What separates the average ones from the great ones is the ability to quickly park those mistakes and move on to the next play. The Blues appreciate Pietrangelo's willingness to do that and not dwell on what doesn't go right.
"He knows there's going to be bumps along the road," Jackman said of his current defensive partner. "But he's mentally strong between the ears and has been able to handle it."
Added Payne, "He's a guy that he's right on to the next play. He understands, he digests. He'll compute what did or didn't happen and put that in the data bank and move onto the next play. If that situation comes up, he expects himself -- as do we -- to make the play correctly and or better."
The Blues feel like Pietrangelo's making a lot of plays, doing things correctly and doing them better. He's averaging 21 minutes, 2 seconds of ice time (third behind Eric Brewer and Erik Johnson) and is also averaging 27.2 shifts per game. He's being rewarded with time in all three phases (five-on-five, power play and penalty kill) as the Blues have no qualms about using him at any given point.
"That's just the coaching staff trusting me, and if I make a mistake, I'll learn from it," Pietrangelo said. "It's a responsibility I've got to put on myself. Things are going to happen out there, mistakes and things that are going to go negative, but it's how you answer from that.

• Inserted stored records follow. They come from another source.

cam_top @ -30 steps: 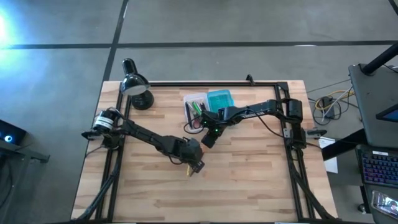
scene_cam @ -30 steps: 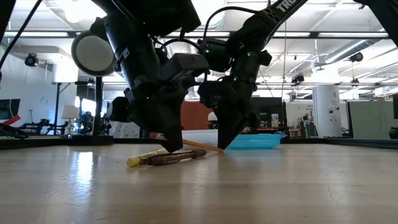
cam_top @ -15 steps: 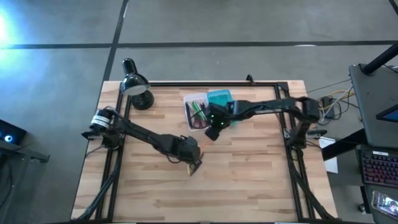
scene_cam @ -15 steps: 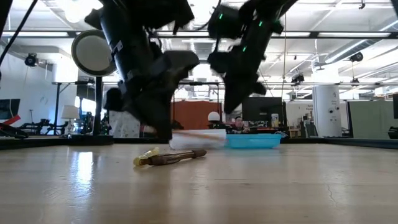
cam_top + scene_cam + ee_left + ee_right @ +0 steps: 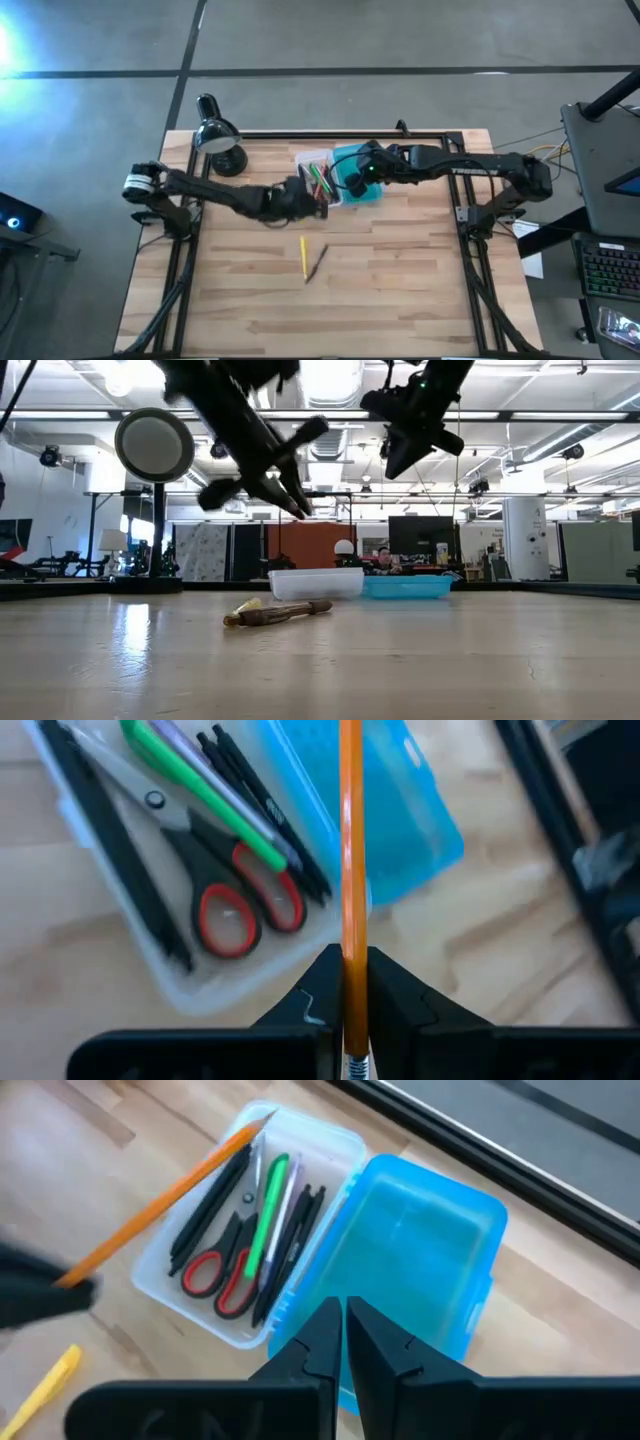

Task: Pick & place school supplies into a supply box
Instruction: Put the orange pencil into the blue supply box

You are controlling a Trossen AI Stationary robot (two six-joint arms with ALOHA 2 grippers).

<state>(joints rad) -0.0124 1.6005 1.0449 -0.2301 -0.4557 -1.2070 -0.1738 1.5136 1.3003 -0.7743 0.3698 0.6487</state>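
Observation:
The clear supply box (image 5: 318, 180) lies near the table's far edge with its teal lid (image 5: 358, 170) open beside it. Inside I see red-handled scissors (image 5: 240, 910), a green pen (image 5: 200, 795) and dark pens (image 5: 265, 810). My left gripper (image 5: 350, 960) hovers over the box's near side (image 5: 310, 202), shut on an orange pencil (image 5: 350, 850). My right gripper (image 5: 343, 1312) hangs shut and empty above the teal lid (image 5: 420, 1250). A yellow pen (image 5: 303, 257) and a dark pen (image 5: 317, 262) lie flat on the table's middle. My left gripper pinches the orange pencil between its two fingers near the ferrule end (image 5: 350, 1020). The pencil runs forward along the fingers. It is lifted clear, and its sharpened tip (image 5: 268, 1118) reaches out over the open clear box.
A black desk lamp (image 5: 220, 142) stands at the far left corner; its round head (image 5: 153, 445) shows in the low view. The black table frame (image 5: 330, 133) runs along the far edge. Bare wood stretches over the near half around the two pens (image 5: 275, 613).
My left gripper has risen from beside the yellow and dark pens, carrying the orange pencil up and toward the far edge, over the box. My right gripper has risen too and moved toward the far edge, above the teal lid. The two pens have stayed on the table.

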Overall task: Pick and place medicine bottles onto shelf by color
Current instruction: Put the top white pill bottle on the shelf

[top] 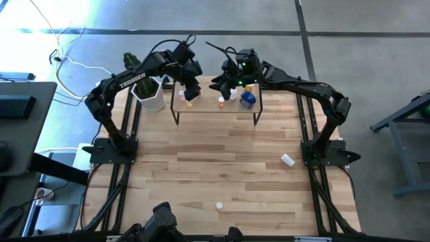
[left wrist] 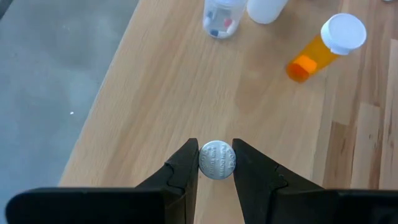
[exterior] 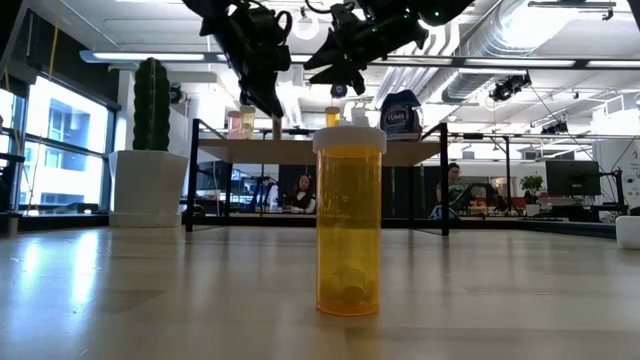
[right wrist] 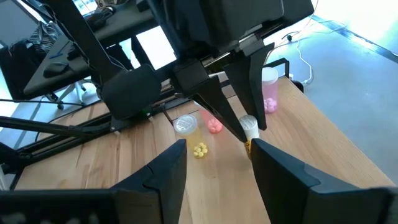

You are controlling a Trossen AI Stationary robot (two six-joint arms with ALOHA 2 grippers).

"The big thing is if something happens, just forget about it. You've got another shift coming after that. You just have to learn to put those things in the back of your mind and move forward. That's one of the things I've had to learn is not to dwell on things. That's what video's for and the coaches are there, too."
No video can help a player make the kind of moves Pietrangelo made on the Canucks Monday, when he dangled around three Vancouver players to set up Patrik Berglund with the eventual game-winning goal. That comes from a natural skill set and mindset.
"Each game you play with him, it seems like he sees the ice better," Jackman said of Pietrangelo. "You couldn't say that about him three years ago. I think he read the plays well, but he just didn't react quick enough.
"Now he's got all the skills. He's playing solid defensively, he's moving his feet. Making that play on the power play to Bergy, it just shows what type of skills he has. He's really been a bright spot for our team this year."
With the positive season comes added expectations. Pietrangelo knows it.
There's always that talk of potential this or potential that, such as winning a Norris Trophy.
"I don't think any expectation anyone's going to put on him is any higher than he puts on himself," Payne said. "... The pressure or expectation somebody else might have is very seldom higher than these guys have on themselves. I don't think that he would be bothered by any sort of lofty expectation from someone."
But Pietrangelo has taken the right frame of mind and perfect approach to his career: don't look too far ahead and live in the moment.
"If I get to that point in my career, that would be awesome," he said. "But I'm only 21. Hopefully, I've got a lot of years left in this league, lots to learn, lots of games to play, hopefully. Just take it one season at a time, one day at a time, one game at a time. I don't want to look too far ahead.
"When I come to the rink, I focus on hockey. I'm big on when I leave the rink, just kind of be myself and enjoy life and just be a kid. Sometimes, you need a break from the game."